• **Provided information**
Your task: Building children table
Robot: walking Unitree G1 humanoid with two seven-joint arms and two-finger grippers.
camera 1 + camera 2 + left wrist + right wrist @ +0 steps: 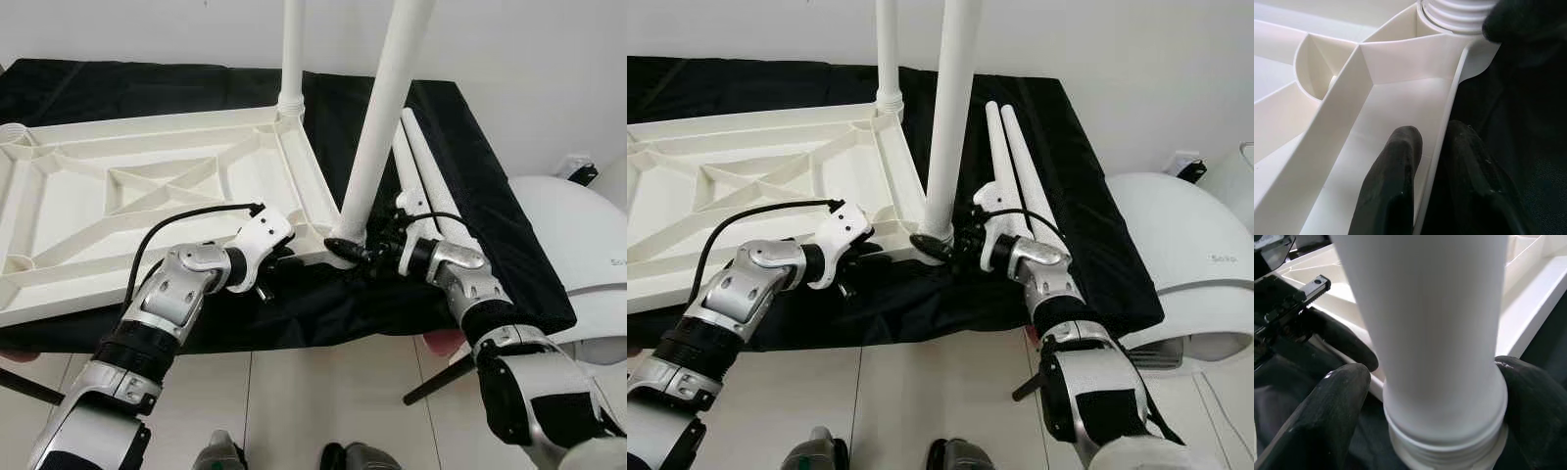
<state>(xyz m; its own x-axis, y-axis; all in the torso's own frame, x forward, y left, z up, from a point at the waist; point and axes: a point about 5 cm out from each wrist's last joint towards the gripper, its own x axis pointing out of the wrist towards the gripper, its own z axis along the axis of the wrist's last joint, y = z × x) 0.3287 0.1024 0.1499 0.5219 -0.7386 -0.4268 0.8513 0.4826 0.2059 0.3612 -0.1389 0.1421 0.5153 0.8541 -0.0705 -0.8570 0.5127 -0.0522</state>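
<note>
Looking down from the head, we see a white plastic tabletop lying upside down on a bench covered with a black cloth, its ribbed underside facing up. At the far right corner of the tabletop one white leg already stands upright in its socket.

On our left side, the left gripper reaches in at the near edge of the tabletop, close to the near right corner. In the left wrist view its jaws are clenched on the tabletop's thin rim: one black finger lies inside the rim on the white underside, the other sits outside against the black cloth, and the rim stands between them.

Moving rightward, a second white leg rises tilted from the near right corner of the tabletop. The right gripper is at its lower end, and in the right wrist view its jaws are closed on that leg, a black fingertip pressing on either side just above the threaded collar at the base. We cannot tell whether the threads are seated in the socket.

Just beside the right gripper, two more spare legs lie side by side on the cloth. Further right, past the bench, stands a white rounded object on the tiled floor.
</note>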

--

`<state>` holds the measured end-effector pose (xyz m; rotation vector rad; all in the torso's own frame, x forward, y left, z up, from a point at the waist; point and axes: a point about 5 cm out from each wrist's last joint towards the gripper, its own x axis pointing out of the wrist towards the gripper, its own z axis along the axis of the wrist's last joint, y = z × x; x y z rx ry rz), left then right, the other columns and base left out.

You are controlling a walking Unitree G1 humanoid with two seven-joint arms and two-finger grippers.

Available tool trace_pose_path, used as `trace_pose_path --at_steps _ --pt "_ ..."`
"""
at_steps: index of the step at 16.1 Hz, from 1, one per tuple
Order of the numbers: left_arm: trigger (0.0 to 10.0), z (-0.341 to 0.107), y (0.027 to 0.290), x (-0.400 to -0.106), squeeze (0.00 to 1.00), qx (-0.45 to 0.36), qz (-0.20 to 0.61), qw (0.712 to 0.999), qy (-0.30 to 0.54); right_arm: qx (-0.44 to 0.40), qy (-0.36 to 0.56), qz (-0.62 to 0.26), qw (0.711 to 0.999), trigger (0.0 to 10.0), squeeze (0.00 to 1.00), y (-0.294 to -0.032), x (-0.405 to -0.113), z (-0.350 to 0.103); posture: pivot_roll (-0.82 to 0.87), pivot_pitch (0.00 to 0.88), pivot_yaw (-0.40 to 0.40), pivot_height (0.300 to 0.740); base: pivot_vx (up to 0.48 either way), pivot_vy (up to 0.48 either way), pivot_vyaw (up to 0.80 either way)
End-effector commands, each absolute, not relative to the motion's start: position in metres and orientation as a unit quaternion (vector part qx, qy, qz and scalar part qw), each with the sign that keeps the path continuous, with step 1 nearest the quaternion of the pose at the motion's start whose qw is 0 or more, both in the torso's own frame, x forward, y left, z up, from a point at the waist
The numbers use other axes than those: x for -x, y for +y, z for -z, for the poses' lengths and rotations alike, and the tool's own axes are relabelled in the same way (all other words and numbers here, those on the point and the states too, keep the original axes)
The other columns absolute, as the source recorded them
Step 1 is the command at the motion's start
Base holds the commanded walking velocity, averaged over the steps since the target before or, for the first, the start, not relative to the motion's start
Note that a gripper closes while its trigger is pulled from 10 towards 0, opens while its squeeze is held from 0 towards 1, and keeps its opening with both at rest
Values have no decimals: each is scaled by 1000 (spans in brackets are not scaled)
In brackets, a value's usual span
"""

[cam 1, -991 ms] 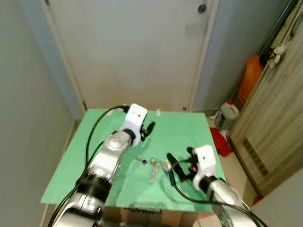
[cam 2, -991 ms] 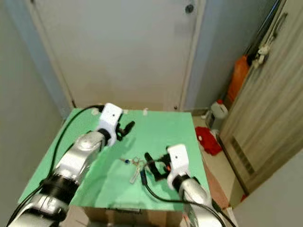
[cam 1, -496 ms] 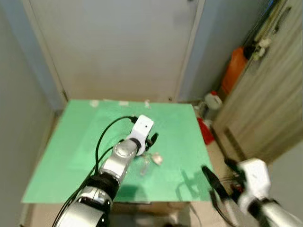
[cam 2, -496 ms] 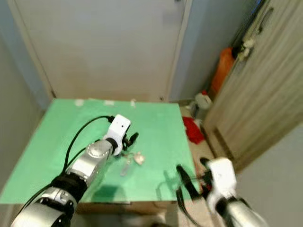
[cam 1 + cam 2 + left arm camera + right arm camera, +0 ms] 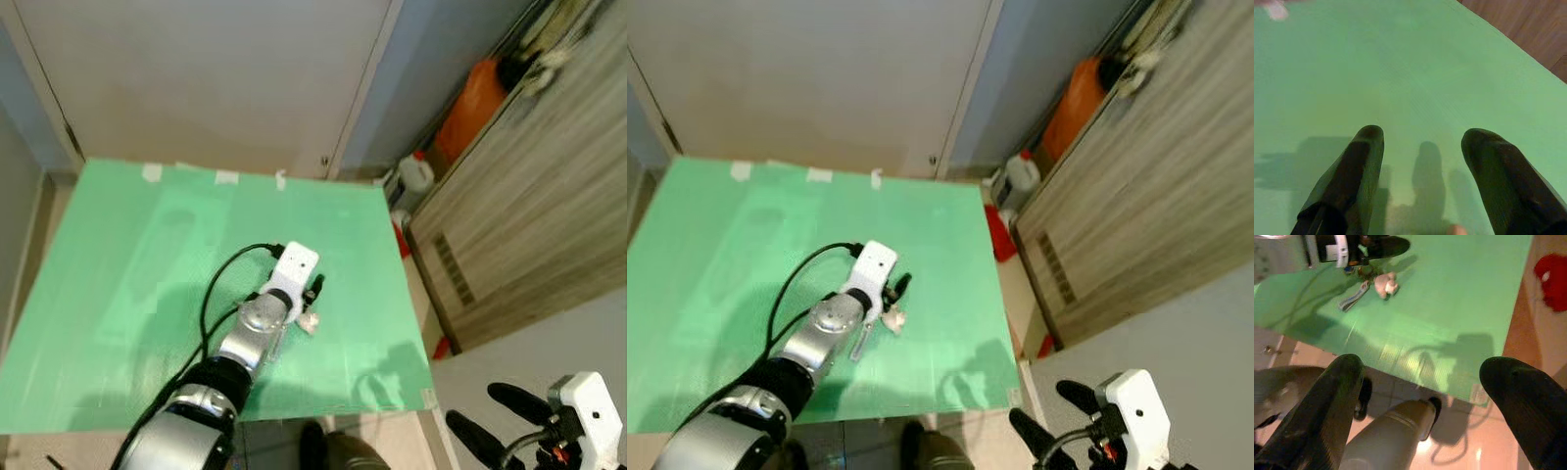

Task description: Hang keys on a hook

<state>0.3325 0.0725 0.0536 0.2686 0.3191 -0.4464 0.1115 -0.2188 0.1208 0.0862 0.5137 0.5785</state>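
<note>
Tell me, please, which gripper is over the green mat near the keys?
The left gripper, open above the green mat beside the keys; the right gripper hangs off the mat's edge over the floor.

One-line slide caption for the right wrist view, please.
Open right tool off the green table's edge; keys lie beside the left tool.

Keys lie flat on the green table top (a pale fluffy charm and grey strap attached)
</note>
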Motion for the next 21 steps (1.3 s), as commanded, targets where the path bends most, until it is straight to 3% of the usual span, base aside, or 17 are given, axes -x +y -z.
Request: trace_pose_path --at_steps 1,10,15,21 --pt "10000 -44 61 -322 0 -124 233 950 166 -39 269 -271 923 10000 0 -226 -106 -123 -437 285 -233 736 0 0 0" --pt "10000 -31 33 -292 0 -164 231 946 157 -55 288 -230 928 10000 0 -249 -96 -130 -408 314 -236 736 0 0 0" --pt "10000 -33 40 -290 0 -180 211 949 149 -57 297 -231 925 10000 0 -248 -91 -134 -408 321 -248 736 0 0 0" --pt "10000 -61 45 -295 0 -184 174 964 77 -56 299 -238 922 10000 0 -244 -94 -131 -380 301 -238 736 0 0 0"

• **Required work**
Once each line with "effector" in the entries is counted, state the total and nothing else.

• **Answer box**
2